Abstract 17387: The Ketone Body Beta-Hydroxybutyrate Attenuates Cardiomyocyte Hypertrophy Independent of BDH1-Mediated Oxidation

Abstract

Previously, we and others identified evidence for increased myocardial ketone body oxidation in failing mouse and human hearts and demonstrated that increased levels of beta-hydroxybutyrate (ßOHB), the most abundant ketone body, reduced pathologic cardiac remodeling in preclinical models of heart failure. To better understand how ßOHB prevents pathologic cardiac hypertrophy, we sought to determine whether: 1) ßOHB has direct effects on cardiomyocyte (CM) hypertrophy; and 2) if ßOHB oxidation is required for this effect. CMs were isolated from hearts of adult male C57BL/6 cardiac-specific beta-hydroxybutyrate dehydrogenase 1 knockout (csBDH1KO) mice and wildtype (WT) littermate controls. csBDH1KO CMs are unable to oxidize ßOHB given that BDH1 catalyzes the first step of R-ßOHB oxidation. CMs were cultured in media containing 5.5mM glucose ± 3mM R-ßOHB in the presence or absence of the hypertrophic agonist phenylephrine (PE, 100μM). CM width and length were quantified to assess hypertrophic growth. Stimulation with PE increased CM width:length ratio compared to glucose control by 31% and 33% in WT and BDH1KO CMs, respectively.
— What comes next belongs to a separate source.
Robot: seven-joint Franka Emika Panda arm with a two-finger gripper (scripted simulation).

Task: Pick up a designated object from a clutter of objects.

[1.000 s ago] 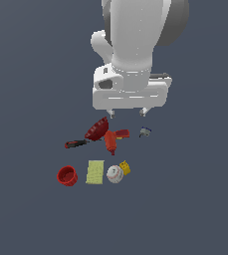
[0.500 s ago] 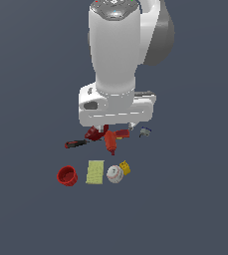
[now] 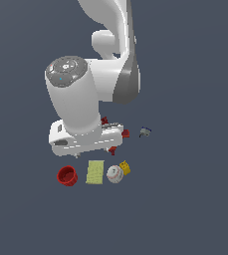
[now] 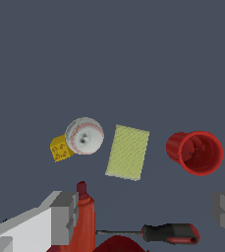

Addition of R-ßOHB in the absence of PE had no effect on CM morphology, whereas R-ßOHB limited PE-induced increases in width:length ratio to 2% and 4% in WT and BDH1KO CMs, respectively (p<0.01 vs PE without R-ßOHB). In addition, PE-induced hypertrophy was prevented in WT CMs treated with S-ßOHB (this stereoisomer cannot be oxidized). To confirm that the cultured CMs utilized ßOHB, WT and BDH1KO CMs were cultured in media containing [U- 13 C] R-ßOHB. Stable isotope tracing showed significant fractional enrichment of citrate by R-ßOHB in WT CMs with limited enrichment in BDH1KO CMs (17.8% vs 4.5%, p=0.02). These findings support a role for ßOHB-mediated attenuation of cardiac hypertrophy through direct action on CMs via a mechanism independent of BDH1-mediated oxidation. Taken together with our previous results, these findings strongly suggest that ketone bodies improve heart failure by providing both oxidation-dependent (fuel source) and oxidation-independent as yet undefined cardioprotective mechanisms.